After Gracie was featured in The Virginian-Pilot, her story touched the heart of Virginia Beach teacher Beth Hall, whose
13-year-old dog had died a couple of months earlier. Beth sent us an eloquent
e-mail listing the many pros her home had to offer ("lots of love and
attention," a "3/4-acre fenced backyard," and a "cat
companion"). Under "cons," she wrote, "N/A."
Gracie moved into the Hall home on Friday
and has already wriggled her way into the hearts of Beth; Beth's 17-year-old
son, Andrew; Beth's brother, who acts as Gracie's stay-at-home "uncle";
Beth's mom, who pops in for daily visits; and, of course, Marmalade, Beth's
cat, who was adopted from a local animal shelter.
Gracie is safe, but tens of thousands of
homeless dogs in animal shelters and at rescue groups are still waiting to be
adopted. They don't have the great P.R. that Gracie had—they are simply relying
on people to do the right thing by adopting from animal shelters instead of
buying from breeders or pet stores. If you have the time and resources, consider adopting an animal!

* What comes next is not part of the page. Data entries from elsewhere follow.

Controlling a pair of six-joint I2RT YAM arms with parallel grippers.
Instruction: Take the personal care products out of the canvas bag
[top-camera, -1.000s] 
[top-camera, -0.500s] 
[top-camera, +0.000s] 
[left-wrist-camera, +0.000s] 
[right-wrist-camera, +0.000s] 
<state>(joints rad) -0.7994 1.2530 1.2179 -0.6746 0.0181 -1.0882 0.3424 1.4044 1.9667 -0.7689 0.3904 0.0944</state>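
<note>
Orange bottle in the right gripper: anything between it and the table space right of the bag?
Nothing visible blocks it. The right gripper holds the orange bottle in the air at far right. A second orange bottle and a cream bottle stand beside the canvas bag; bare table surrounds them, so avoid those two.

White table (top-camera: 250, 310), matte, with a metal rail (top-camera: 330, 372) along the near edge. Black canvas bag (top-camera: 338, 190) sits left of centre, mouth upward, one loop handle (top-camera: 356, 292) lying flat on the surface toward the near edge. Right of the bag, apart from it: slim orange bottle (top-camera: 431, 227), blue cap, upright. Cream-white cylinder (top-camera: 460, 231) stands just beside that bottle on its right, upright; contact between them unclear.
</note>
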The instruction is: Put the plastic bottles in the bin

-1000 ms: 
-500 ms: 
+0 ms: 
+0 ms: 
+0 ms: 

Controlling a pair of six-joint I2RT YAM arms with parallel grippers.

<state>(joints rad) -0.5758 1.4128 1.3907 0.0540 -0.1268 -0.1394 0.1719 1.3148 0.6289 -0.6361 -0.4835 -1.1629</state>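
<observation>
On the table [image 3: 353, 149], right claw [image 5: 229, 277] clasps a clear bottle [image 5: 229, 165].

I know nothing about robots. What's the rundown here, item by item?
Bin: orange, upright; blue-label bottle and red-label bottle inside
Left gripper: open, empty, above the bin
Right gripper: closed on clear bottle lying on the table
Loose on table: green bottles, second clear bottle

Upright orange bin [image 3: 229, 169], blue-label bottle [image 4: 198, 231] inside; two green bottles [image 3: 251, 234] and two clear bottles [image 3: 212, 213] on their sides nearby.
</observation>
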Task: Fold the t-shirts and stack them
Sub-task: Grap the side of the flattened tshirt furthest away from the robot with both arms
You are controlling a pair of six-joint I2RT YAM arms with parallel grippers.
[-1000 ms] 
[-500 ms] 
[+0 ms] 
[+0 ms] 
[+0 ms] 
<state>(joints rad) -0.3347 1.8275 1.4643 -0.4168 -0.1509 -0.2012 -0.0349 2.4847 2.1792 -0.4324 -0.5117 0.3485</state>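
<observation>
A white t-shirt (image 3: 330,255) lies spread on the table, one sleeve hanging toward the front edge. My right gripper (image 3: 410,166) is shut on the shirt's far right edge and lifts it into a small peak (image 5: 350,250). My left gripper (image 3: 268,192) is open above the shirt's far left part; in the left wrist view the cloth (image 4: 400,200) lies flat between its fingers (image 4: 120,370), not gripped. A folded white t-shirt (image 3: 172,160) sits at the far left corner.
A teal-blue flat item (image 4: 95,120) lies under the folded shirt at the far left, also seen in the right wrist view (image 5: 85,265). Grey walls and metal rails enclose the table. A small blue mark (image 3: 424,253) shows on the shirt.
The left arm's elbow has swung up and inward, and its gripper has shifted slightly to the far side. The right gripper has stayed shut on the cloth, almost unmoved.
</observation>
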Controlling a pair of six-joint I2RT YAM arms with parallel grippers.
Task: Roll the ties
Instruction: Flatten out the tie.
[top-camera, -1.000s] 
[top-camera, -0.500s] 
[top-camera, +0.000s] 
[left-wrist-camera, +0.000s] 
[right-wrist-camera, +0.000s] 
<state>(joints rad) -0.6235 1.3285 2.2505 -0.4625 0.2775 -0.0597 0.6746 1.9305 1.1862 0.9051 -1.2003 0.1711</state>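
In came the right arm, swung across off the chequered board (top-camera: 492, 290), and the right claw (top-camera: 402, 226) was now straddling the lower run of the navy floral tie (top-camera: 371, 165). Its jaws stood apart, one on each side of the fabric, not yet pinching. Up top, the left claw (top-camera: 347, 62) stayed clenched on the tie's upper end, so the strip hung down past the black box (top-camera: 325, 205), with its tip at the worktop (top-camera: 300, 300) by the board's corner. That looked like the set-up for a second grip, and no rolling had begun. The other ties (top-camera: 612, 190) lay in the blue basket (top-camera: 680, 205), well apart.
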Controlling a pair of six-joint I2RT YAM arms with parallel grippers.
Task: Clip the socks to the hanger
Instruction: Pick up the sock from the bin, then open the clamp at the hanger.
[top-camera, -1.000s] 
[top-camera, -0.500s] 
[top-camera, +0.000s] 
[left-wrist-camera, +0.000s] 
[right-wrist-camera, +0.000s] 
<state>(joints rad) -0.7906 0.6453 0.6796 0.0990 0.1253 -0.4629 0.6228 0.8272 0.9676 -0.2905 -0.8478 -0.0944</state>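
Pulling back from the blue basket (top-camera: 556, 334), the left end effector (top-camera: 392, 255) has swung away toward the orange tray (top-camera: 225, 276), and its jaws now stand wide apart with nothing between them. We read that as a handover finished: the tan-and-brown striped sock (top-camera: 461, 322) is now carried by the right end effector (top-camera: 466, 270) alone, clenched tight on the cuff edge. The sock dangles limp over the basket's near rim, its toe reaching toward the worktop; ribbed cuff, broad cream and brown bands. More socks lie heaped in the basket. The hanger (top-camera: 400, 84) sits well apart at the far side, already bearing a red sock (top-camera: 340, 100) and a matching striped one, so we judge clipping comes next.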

you have a general question for PETA and would like a response, please e-mail Info@peta.org. If you need to report cruelty to
an animal, please click
here. If you are reporting an animal in imminent danger and know where to find the
animal and if the abuse is taking place right now, please call your local
police department. If the police are unresponsive, please call PETA
immediately at 757-622-7382 and press 2.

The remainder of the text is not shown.